Hé ! Messieurs ! prenez-y garde ; ce qui fait des déclassés, dans la bourgeoisie française, ce n’est pas la puissance de l’instruction, c’est la puissance abusive du capital. Vous leur dites : Marchez, allez sur tous les chemins du travail, — et, sur tous ces chemins, se dresse, comme un obstacle infranchissable, la puissance brute du capital anonyme. Il n’y a guère plus de place, dans la jeunesse instruite et pauvre, pour les hautes ambitions honnêtes, qui, certes, dans aucun ordre social, ne se réaliseront toutes, mais qui, même quand elles restent à l’état de rêve irréalisé, sont le ressort de la vie. Tous ceux qui ont de grandes audaces se jettent dans les opérations et les combinaisons de finance, car c’est là que se ramasse, aujourd’hui, aux dépens de la bourgeoisie comme aux dépens du peuple, la force vive de la nation.

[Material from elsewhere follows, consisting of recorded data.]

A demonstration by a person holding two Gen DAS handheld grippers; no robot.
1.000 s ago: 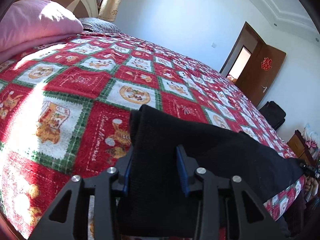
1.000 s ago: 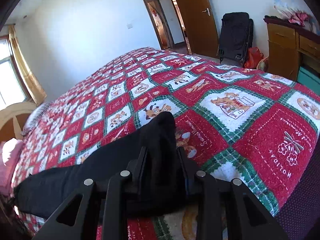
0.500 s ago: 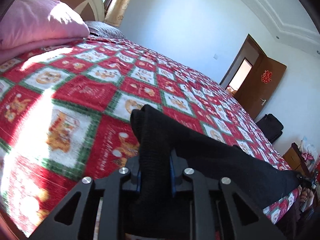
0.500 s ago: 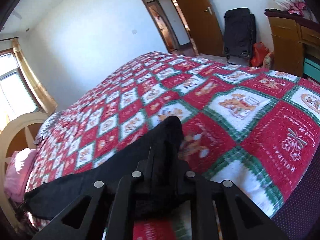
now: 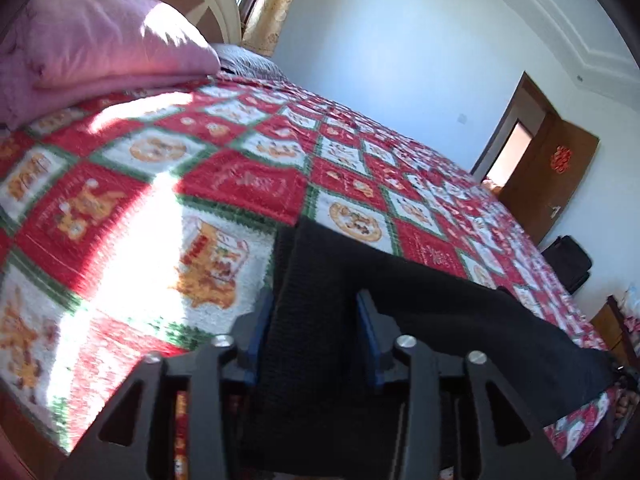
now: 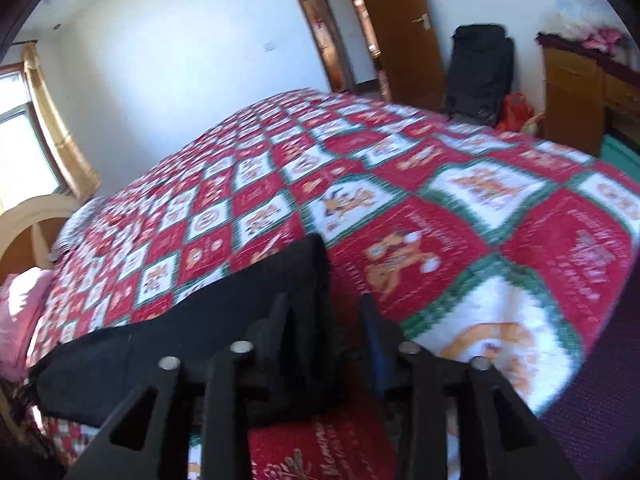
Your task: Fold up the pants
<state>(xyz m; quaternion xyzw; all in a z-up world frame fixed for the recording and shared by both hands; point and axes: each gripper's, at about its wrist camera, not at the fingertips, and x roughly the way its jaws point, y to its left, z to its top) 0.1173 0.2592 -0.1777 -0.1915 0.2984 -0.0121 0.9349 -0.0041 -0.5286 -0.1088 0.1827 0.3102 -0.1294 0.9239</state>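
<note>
My left gripper (image 5: 316, 312) has its jaws opening, the blue pads standing off either side of the black pants (image 5: 420, 320); the cloth lies between them, but neither pad presses on it. My right gripper (image 6: 326, 320) is opening as well, with the other end of the pants (image 6: 208, 332) between its fingers and a gap showing on the right-hand side.

The pants are black, a ribbed or knitted weave by the look of the left end, laid out as one long flat band along the near edge of the bed. The left end finishes in a squared, doubled-over edge; the right end rises to a blunt point just ahead of my fingers. The far edge of the band runs fairly straight, with a slight ripple toward the middle. The near side is hidden under my grippers.

Beyond the pants the quilt (image 5: 248, 184) of red and white squares with green borders stretches bare across the bed to its far edge. At the head-end corner a folded pink blanket (image 5: 100, 48) sits against the cream headboard (image 5: 208, 4), well apart from the pants. Past the foot end stand a black bag (image 6: 480, 68), a wooden cabinet (image 6: 572, 92) and an open brown door (image 6: 400, 32).
</note>
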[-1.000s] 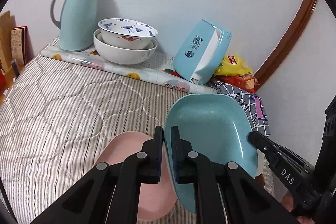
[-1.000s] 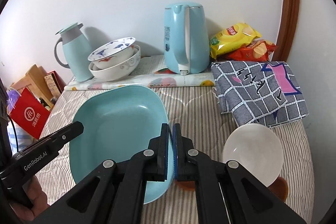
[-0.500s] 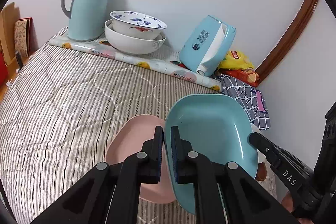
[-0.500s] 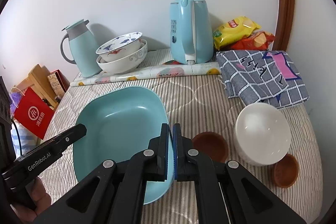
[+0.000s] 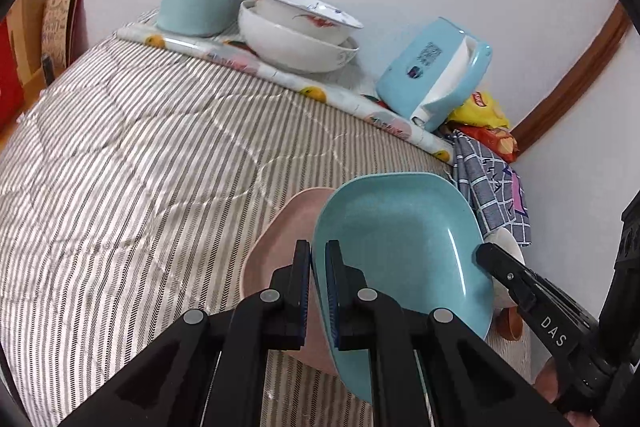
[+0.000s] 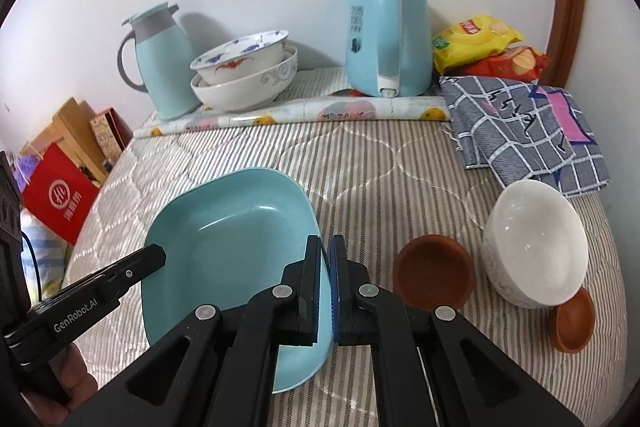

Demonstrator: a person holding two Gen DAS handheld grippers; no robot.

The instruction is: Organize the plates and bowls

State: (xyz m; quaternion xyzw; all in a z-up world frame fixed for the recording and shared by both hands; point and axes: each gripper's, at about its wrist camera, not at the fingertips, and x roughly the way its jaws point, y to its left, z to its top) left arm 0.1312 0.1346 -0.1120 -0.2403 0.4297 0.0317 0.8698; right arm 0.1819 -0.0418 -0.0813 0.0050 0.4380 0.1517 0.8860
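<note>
Left wrist view: left gripper (image 5: 318, 291) clamped on near rim of teal square plastic plate (image 5: 400, 239), jaws nearly closed with only rim thickness between them. Plate held tilted above striped grey quilted bedspread (image 5: 140, 167), overlapping pink plastic plate (image 5: 276, 247) lying beneath and to its left; contact between the two cannot be told. Right gripper (image 6: 325, 287) likewise pinched shut on opposite rim of same teal plate, seen in right wrist view. Right of teal plate, on bedspread: brown round wooden dish (image 6: 434, 277), white glossy ceramic bowl (image 6: 534, 243) lying on its side, second small brown dish (image 6: 572, 325) just beside that bowl. At far edge, on fruit-print plastic mat (image 6: 304, 115): blue-and-red patterned white bowl (image 6: 244, 55) nested in larger plain white ceramic bowl (image 6: 246, 87), light-blue thermal jug with grey handle (image 6: 160, 63) to left, light-blue electric kettle (image 6: 386, 31) to right. Grey checked folded cloth (image 6: 524, 131) and yellow and red snack bags (image 6: 486, 47) in far right corner.
</note>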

Et vous voulez, parce que la bourgeoisie pauvre est abaissée par la puissance abusive du capital, que nous l’abaissions encore par la médiocrité d’une éducation servile ? Je ne dis point qu’il ne faut pas accommoder plus exactement l’éducation des classes moyennes aux conditions du temps présent, mais il faut la tenir toujours très haute. Notre seul espoir, précisément, est que la disproportion s’aggrave encore entre la valeur intellectuelle et morale de la bourgeoisie pauvre et la situation humiliée qui lui est faite par le capital anonyme.

Pourquoi y a-t-il eu une révolution, en 1789, contre la féodalité territoriale et mobilière ? Parce que la bourgeoisie française valait mieux que sa condition. Pourquoi y aura-t-il forcément contre la féodalité capitaliste une révolution analogue, que notre devoir est de préparer en la réglant ? C’est parce que le peuple des ateliers, le peuple des champs, la bourgeoisie laborieuse et pauvre valent mieux, par le cerveau et par le cœur, que la condition sociale qui leur est faite.

Et c’est parce que la République, en élevant les esprits et les cœurs par la liberté politique et la pleine éducation, accélère l’évolution de la justice sociale, que tous ceux qui ont besoin de cette justice doivent rester obstinément fidèles aux institutions républicaines.

Or, ceux qui en ont besoin sont dans la nation l’immense majorité. Les abus, quelle que soit leur étendue, ne profitent qu’à un petit nombre. La France, à la veille de 1789, mourait de privilèges, et les privilégiés n’étaient pas 200,000. La féodalité capitaliste, qui fait tant de mal à la nation, n’est pas utile à beaucoup. Donc, ce n’est point de l’agitation violente et exclusive de telle ou telle fraction sociale, c’est d’une sorte de mouvement national que doit sortir la justice.

De même qu’en 1789 le peuple et la bourgeoisie se trouvèrent unis pour abolir les privilèges nobiliaires et les abus féodaux, de même, à la veille de 1889, le peuple et la bourgeoisie laborieuse doivent s’unir pour abolir les privilèges et les abus capitalistes.